Streamlined Asynchronous JavaScript, with Bruno Jouhier

Javascript is a language that has come a long way since Brendan Eich implemented it in 10 days in the mid-nineties. Until a few years ago it was mainly used to build drop-down menus on website, but since the advent of — what we now refer to as — AJAX, Javascript has started to be taken more seriously as a language. Since then, Javascript codebases have increased rapidly. With the advent of node.js, Javascript is also used on the server-side, because it turns out the be an excellent language to write efficient asynchronous code — or is it?

As it turns out, not everybody is satisfied with the verboseness and structure of Javascript code.

We talk to Bruno Jouhier, author of streamline.js, a Javascript preprocessor that attempts to streamline asynchronous code written using Javascript (and CoffeeScript as well), removing the need to write all those callbacks by hand.
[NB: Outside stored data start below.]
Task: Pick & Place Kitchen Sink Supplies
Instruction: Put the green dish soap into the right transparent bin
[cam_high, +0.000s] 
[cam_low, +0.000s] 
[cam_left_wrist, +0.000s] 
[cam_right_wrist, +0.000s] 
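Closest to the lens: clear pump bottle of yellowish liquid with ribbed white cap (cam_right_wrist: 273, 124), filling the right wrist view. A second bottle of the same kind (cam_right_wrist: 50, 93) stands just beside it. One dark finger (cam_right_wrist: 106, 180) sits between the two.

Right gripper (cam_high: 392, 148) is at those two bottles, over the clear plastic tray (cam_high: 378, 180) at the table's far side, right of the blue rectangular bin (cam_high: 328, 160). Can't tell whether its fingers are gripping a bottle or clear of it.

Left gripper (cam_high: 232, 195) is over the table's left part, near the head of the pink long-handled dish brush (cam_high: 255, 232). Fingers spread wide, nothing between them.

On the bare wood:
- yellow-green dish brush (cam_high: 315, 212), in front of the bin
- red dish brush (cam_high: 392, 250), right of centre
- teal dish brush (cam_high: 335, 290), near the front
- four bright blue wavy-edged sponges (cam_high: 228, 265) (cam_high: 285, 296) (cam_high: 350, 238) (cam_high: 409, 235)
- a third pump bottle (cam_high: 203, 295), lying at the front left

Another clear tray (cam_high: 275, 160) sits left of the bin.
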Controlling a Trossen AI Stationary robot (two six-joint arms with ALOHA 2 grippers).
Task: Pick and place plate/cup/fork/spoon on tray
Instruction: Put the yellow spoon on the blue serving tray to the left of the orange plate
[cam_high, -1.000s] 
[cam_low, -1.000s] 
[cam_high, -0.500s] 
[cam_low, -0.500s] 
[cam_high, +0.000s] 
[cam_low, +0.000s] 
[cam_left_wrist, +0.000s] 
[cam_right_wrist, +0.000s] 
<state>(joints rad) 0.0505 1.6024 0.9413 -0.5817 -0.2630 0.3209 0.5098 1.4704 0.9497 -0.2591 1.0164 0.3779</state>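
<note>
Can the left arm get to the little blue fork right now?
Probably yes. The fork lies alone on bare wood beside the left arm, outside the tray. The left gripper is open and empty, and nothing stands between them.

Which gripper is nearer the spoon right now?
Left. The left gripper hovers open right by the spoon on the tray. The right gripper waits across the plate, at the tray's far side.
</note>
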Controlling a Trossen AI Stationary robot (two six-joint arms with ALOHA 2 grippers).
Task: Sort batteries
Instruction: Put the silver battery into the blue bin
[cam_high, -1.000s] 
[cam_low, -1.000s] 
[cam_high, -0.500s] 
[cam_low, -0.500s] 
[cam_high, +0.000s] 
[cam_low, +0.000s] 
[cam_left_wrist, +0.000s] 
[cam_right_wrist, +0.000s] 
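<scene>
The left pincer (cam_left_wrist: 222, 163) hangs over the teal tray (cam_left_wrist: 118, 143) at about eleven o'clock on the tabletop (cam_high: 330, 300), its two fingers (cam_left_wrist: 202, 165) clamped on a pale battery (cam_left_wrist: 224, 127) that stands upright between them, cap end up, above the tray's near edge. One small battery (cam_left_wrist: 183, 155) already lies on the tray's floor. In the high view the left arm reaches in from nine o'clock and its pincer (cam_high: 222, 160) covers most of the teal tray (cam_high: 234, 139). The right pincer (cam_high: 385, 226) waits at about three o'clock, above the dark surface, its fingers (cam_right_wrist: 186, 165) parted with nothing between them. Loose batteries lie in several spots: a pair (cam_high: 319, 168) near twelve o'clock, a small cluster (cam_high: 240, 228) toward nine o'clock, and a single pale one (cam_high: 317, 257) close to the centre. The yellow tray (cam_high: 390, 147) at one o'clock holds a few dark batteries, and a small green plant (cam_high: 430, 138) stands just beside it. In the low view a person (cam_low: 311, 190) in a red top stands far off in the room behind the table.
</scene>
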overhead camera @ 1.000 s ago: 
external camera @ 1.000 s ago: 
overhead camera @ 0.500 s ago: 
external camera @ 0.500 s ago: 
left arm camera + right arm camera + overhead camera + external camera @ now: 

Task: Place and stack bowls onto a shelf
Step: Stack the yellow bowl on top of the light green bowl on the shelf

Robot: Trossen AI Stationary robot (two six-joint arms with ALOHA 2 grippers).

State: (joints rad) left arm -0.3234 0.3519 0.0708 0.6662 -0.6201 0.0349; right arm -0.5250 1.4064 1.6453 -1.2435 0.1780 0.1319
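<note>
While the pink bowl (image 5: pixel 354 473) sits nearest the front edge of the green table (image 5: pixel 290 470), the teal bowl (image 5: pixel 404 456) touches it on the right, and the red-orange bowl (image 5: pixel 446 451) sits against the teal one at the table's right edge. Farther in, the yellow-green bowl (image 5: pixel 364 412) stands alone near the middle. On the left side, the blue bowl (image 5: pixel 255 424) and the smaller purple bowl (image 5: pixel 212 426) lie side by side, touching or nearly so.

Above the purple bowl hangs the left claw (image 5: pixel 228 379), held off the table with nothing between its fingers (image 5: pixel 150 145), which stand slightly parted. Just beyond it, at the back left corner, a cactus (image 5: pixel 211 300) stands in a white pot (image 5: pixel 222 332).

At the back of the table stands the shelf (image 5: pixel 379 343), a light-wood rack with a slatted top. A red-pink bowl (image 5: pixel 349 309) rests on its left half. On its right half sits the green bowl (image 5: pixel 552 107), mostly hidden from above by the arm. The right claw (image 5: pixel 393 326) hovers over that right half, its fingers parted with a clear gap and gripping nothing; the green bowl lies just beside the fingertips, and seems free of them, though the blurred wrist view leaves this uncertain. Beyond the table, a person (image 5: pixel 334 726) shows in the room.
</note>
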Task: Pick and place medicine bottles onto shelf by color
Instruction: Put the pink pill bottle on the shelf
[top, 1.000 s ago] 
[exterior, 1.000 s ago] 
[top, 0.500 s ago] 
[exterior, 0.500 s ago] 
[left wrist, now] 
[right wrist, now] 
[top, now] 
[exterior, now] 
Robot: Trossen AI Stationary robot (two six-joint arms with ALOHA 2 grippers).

To start, who are you and what is your background?

I’m a 50 year old programmer. I studied at Ecole Normale Supérieure in Paris where I obtained a doctorate in Physics. I also have an engineering degree from Ecole Nationale Supérieure des Télécommunications in Paris.

Before Sage, I worked for two startups. The first one was called Neuron Data. I participated to the development of the company’s first product, an Expert System Shell called Nexpert Object, in the late 80s. I was at the origin of two of the company’s later products: a cross platform UI toolkit called Open Interface and a business rules engine called Blaze Advisor. I left the company in 1999 and joined a small startup called Ubiquis where I developed an e-commerce application closely integrated with Sage’s accounting products. We sold the company to Sage in 2000.

My programming experience is mostly with C, Java and C# but I’ve been exposed to all sorts of O-O languages: Smalltalk, Objective-C, C++, Eiffel, etc. I was fluent in emacs-lisp at some point and I also wrote stuff in esoteric AI languages like OPS5. I worked on various systems: Unix and Windows of course but I also did a lot of development on VMS and some on Macintosh.

What does Sage do and what is your role there?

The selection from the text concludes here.